4.4 Data at Stanford

This section includes an abbreviated overview of the data sets stored at Stanford that inform our active research projects in the Lab.

4.4.1 STARR Data

The STAnford Research Repository (STARR) contains data from Stanford Health Care.

4.4.2 Center for Population Health Sciences

The Data Core at the Stanford Center for Population Health Sciences (PHS) provides access to a range of health data sources. There are additional training requirements in order to access data at PHS and these must be completed before working with PHS data.

Medicare Data

We are currently working with Medicare data for our risk adjustment projects.

American Family Cohort Registry

The American Family Cohort (AFC) Registry of primary care data was created and is updated by the American Board of Family Medicine (ABFM). We are currently working with the ABFM AFC data for projects on chronic kidney disease and hypertension.

4.5 Bringing Data to Stanford

The key steps in bringing a new external data set to Stanford include submitting an IRB and a data risk assessment review (DRA). A summary of the DRA review process at Stanford is included below. However, the DRA review process is subject to change and should be confirmed and followed as described on the DRA website.

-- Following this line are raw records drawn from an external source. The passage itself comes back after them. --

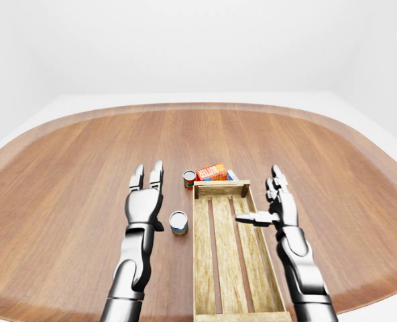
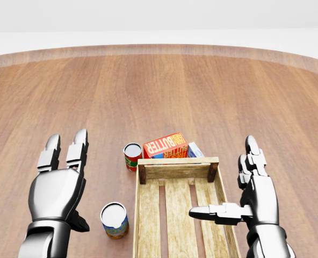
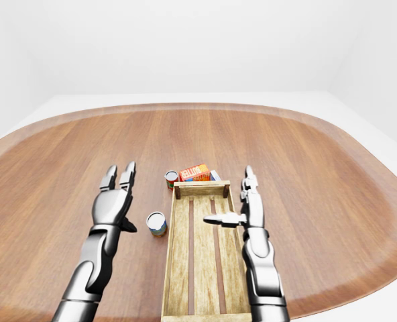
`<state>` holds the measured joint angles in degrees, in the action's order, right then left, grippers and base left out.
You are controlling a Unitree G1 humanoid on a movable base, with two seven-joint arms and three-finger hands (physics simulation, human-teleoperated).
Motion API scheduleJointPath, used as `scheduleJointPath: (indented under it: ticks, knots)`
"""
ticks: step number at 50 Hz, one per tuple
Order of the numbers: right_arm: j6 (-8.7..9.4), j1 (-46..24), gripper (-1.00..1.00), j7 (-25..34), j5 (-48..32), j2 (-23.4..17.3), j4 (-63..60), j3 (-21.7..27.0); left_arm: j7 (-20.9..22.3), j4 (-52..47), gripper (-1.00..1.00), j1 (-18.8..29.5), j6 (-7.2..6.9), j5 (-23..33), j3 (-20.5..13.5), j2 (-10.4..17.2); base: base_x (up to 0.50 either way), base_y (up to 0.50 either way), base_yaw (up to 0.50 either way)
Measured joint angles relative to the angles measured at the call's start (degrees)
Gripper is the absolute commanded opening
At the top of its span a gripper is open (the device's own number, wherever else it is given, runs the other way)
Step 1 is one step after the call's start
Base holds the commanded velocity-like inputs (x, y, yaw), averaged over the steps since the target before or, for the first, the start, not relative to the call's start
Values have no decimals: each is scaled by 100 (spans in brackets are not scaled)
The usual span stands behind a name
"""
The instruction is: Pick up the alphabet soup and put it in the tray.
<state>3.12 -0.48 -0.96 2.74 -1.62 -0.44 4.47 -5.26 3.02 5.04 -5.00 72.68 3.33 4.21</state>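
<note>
The alphabet soup can (image 2: pixel 114 220), with a blue and orange label and a white lid, stands upright on the wooden table just left of the tray's left wall. The wooden slatted tray (image 2: pixel 178 161) is empty. My left hand (image 2: pixel 67 180) is open to the left of the can, its back toward the camera and fingers pointing up, its thumb close to the can but not touching it. My right hand (image 2: pixel 223 180) is open over the tray's right side, thumb pointing left. Both hands hold nothing.
A red can (image 2: pixel 132 155) stands upright just beyond the tray's top left corner. An orange butter box (image 2: pixel 165 145) and a small blue box (image 2: pixel 195 150) lie against the tray's top end. The round table's edge (image 1: pixel 198 106) curves far beyond.
</note>
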Motion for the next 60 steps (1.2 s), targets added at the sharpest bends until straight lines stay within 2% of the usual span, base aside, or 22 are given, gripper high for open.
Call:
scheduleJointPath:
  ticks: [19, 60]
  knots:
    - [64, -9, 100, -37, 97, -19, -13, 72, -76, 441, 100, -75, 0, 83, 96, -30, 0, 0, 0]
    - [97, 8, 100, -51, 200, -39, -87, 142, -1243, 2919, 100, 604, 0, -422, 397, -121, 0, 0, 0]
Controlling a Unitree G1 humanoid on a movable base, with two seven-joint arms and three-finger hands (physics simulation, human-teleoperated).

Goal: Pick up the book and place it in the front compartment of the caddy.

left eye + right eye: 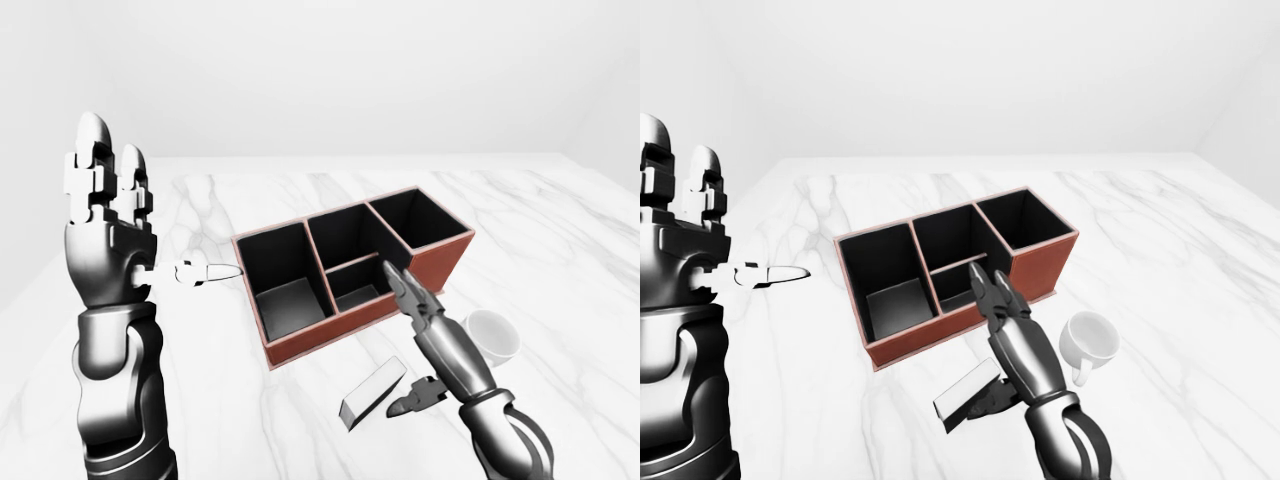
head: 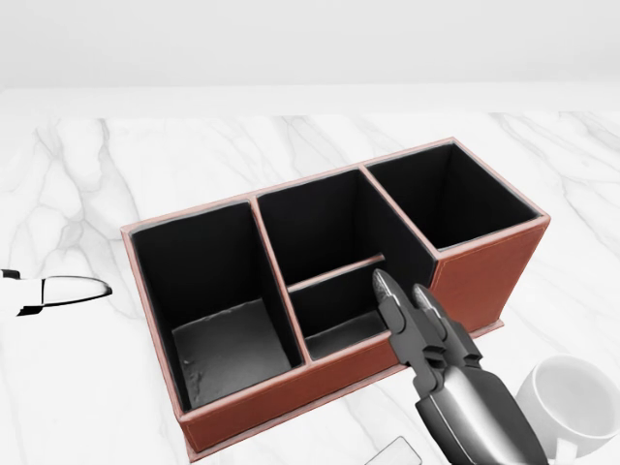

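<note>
The book, a pale grey slab, lies flat on the marble table just below the caddy in the left-eye view. The red-brown caddy has black compartments; its small middle compartment sits against the lower wall. My right hand is open, its fingers stretched over that compartment's right end, and its thumb hangs by the book's right end without touching it. My left hand is raised at the left, open and holding nothing, well away from the caddy.
A white mug stands on the table right of my right hand, below the caddy's right end. The marble table extends to either side of the caddy, with a white wall behind.
</note>
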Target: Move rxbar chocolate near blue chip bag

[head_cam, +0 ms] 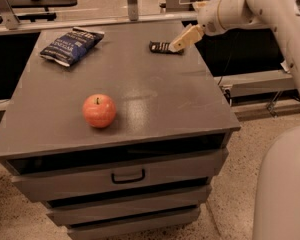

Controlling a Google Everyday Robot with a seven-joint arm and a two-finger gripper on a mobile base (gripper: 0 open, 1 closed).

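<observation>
The rxbar chocolate (pixel 159 47), a small flat black bar with white lettering, lies near the far right of the grey cabinet top (pixel 140 99). The blue chip bag (pixel 71 45), navy and crinkled, lies at the far left of the top. My gripper (pixel 176 46) reaches in from the upper right on a pale arm; its tan fingers (pixel 186 37) point down-left, with the tip at the bar's right end and partly over it.
A red apple (pixel 99 110) sits on the front left of the top. The cabinet has drawers (pixel 127 176) below. A metal rail and a post (pixel 132 1) run behind the far edge. Speckled floor lies to the right.
</observation>
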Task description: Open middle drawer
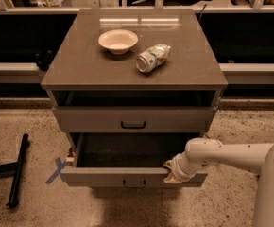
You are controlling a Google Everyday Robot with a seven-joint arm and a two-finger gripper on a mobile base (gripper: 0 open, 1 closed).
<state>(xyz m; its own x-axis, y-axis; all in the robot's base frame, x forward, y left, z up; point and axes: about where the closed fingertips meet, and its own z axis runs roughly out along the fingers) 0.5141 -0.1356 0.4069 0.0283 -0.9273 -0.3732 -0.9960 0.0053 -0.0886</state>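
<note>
We see the middle drawer (127,176) standing well out of the table (80,67), its dark inside showing beneath the shut first drawer (133,118). Our pincer (171,175) sits at the drawer front's top edge, near its right end. We cannot tell whether it is apart or together. A bowl (118,40) and a tipped can (152,58) lie on top.

Bowl (118,41) left of can (152,58) atop cabinet (80,66); hand (171,174) seemingly at middle drawer (104,176) right.

Prob. lab: speckled floor (250,126) w/ taped X (56,170), gripper (171,173) at middle drawer (108,176) front.
</note>
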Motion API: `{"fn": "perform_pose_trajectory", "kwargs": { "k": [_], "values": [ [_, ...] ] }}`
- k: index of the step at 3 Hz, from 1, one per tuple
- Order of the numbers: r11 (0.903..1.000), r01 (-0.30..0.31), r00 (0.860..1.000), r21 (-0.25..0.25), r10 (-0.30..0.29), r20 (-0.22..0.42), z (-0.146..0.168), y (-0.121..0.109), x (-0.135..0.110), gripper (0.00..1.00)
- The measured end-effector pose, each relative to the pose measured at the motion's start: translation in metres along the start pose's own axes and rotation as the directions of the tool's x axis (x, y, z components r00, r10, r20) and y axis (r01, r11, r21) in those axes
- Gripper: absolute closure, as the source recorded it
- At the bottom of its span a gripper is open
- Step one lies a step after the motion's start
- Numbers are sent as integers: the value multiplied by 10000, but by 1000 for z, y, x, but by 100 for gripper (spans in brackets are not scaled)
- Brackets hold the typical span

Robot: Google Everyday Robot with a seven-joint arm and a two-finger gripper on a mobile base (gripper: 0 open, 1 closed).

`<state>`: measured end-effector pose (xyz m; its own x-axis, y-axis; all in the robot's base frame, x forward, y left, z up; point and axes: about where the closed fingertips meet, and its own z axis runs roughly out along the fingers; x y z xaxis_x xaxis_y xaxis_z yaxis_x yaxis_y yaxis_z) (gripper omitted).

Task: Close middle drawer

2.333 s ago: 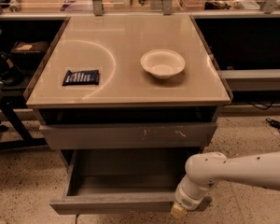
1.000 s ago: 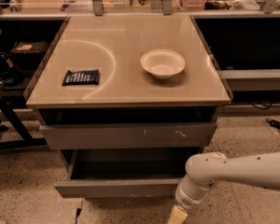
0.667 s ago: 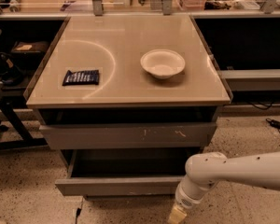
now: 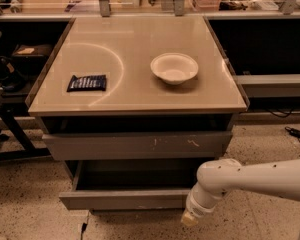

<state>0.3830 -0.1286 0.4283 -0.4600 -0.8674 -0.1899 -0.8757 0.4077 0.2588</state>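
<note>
The grey cabinet [image 4: 135, 96] is filling the middle of the scene, same spot as before. The white arm [image 4: 260, 179] is reaching in from the right along the near edge. The middle drawer [image 4: 122, 200] is sitting much further in than two seconds back, though its plain front is still jutting out toward us below the scratched drawer front [image 4: 135, 145], with a dark gap showing behind it; since the last look it is barely budging. On the tabletop, the pale bowl [image 4: 174, 68] is staying right of centre and the dark packet [image 4: 87, 82] is lying on the left, neither one shifting. The gripper [image 4: 189, 218] is hanging just beside the drawer front's right near corner, now slightly further left. Open or closed? Cannot tell.
</note>
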Motion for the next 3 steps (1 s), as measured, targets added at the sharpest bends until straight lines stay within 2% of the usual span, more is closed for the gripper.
{"fn": "perform_pose_trajectory", "kwargs": {
  "k": [1, 3],
  "values": [
    [9980, 95, 9998, 628, -105, 164, -8, -26, -13, 100],
    [9923, -23, 9999, 1242, 7, 129, -11, -61, -27, 100]
  ]
}}
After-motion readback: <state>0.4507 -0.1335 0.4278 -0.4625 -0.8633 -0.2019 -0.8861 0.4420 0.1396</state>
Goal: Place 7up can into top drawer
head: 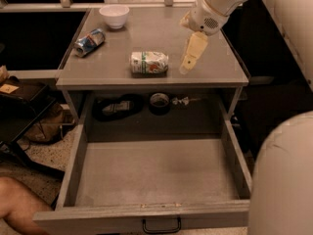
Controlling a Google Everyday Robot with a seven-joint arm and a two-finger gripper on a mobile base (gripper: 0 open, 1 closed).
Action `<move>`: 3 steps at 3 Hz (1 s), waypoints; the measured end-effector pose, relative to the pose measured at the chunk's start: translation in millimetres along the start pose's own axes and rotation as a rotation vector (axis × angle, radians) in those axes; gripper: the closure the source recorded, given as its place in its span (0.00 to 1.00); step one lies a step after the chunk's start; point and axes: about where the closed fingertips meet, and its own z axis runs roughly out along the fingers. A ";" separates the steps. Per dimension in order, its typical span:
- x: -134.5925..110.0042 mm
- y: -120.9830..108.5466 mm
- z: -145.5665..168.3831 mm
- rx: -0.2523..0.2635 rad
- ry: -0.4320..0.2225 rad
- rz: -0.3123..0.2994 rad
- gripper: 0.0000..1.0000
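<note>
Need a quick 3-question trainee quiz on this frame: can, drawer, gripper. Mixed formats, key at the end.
1. True or false: the 7up can lies on its side on the tabletop.
2. Fill in: the top drawer stands pulled ____, with no can inside it.
3. Multiple choice: the gripper is
A) down inside the top drawer
B) over the tabletop, close beside the 7up can, not holding it
C) lifting the 7up can off the tabletop

Key: 1 true; 2 open; 3 B.
</note>
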 end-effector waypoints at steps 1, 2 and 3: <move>-10.1 -29.7 25.5 -0.010 -0.014 -0.011 0.00; -20.3 -52.2 51.4 -0.020 -0.020 -0.022 0.00; -21.4 -64.7 73.4 -0.034 -0.031 -0.013 0.00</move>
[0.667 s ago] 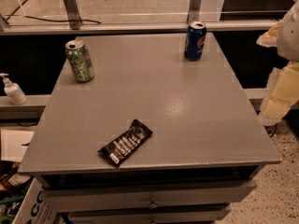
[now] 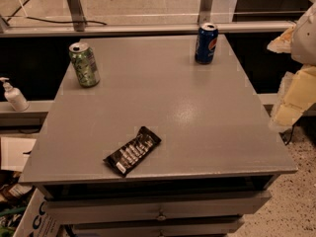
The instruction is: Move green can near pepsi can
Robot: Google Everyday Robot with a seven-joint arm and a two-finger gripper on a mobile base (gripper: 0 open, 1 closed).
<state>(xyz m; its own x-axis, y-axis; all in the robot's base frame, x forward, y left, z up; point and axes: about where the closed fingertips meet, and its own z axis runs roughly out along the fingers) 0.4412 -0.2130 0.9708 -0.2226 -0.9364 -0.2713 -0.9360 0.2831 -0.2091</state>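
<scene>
The green can point(image 2: 84, 64) stands upright near the far left corner of the grey table point(image 2: 197, 117). The pepsi can point(image 2: 206, 43), dark blue with a round logo, stands upright near the far right edge. The two cans are far apart, nearly the table's width. My gripper point(image 2: 295, 90) is part of the pale cream arm at the right edge of the camera view, beside and off the table's right side, well away from both cans. It holds nothing that I can see.
A black snack wrapper point(image 2: 132, 151) lies flat near the front of the table. A white pump bottle point(image 2: 14, 96) stands on a low ledge to the left. A rail point(image 2: 148, 28) runs behind the table. Drawers point(image 2: 158, 209) sit below the front edge.
</scene>
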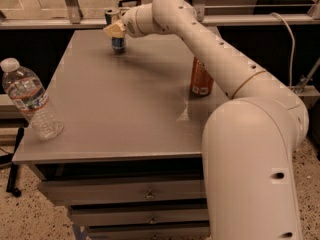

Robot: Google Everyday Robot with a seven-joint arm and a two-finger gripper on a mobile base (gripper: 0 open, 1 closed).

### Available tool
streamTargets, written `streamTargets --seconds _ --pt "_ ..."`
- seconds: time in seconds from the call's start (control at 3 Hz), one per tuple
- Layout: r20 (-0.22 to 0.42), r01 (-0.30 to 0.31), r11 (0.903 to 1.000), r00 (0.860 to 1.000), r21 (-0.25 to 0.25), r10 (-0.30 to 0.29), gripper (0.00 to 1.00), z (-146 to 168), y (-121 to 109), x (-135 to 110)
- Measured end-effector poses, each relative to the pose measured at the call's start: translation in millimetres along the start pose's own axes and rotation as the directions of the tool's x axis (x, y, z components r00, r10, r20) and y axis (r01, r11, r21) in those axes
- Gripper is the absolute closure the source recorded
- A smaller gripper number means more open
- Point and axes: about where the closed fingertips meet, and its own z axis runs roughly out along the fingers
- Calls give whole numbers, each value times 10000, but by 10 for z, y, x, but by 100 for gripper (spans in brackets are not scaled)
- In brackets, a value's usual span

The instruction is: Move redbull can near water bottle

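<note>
Gripper (115,29) at redbull can (118,43), table's (115,119) far edge, about 12 o'clock. Tan pad lies across can's middle; silver top and blue base show above and below. Clamped on can or loose: cannot tell. Can upright, on tabletop. Water bottle (31,101) upright at 8 o'clock, front-left corner, well apart from can. Orange soda can (201,81) at 3 o'clock, partly behind white arm (225,64).

A robotics lab or workshop is being indicated by the grey metal table (125,104) with drawers (125,191) on a speckled floor (30,219), by metal railing (260,19) at twelve o'clock and a cable (291,39) at two o'clock, while the gripper (116,30) is being held at eleven o'clock at the redbull can (119,43).
</note>
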Motion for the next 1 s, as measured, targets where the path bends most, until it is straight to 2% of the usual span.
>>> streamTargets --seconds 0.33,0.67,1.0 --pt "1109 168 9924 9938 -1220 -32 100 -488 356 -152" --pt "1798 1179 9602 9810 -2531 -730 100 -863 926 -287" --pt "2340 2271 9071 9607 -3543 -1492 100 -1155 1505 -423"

  • Review the Stanford Risk Classifications to determine the level of risk of your requested data.
  • If the requested data are high risk, then you will need to submit a DRA. If you are not sure if the data are high risk, there is also a pre-screening form that helps assess whether a DRA form is necessary.
  • In the DRA form, you will need the following information:
    • Project information
      • Project leader contact information
      • IRB information (if applicable)
      • Funding source
      • Any other relevant parties involved in the project (e.g., Stanford Health Care)
      • Any other individuals who will be involved with the data
    • Who are you getting the data from? (third party)
      • Contact information (e.g., name and email address)
      • Data flow diagram
      • Are the data going in or out of the U.S.?
    • Brief description of the project and reason for needing this data source
    • Brief description of the data source
      • Elements (e.g., lab results, diagnoses or procedures)
      • Number of records
      • Data dictionary (if available)
      • Data source (e.g., institutions and individuals involved in producing the data)
      • Whether the data are identified or de-identified and how are the data de-identified? (e.g., Safe Harbor method)
  • Await the DRA review. You may get follow-up questions from the University Privacy Office, such as:
    • How do you plan to store the data?
    • Will Stanford data be used or shared?
    • Will data be shared back with the third party?

4.6 Data Sharing

Many of our studies involve secondary analyses of existing health databases. It is typically not permitted for us to share such data due to privacy considerations. Thus, we often created simulated data that has some similar properties to the health databases to share along with our code and published results. However, in certain cases, this type of simulated data sharing may not be permitted by the data use agreement.

4.7 Simulated Data

Many of our projects involve simulating data to test our methodology under situations where we know the underlying truth and because we cannot share certain health data due to privacy considerations. Simulating data is an important skill to learn.

Examples of detailed simulation studies designed by Lab alums include work from Irina Degtiar and Anna Zink.

Note: Creating simulated data of this type is different than designing a microsimulation study.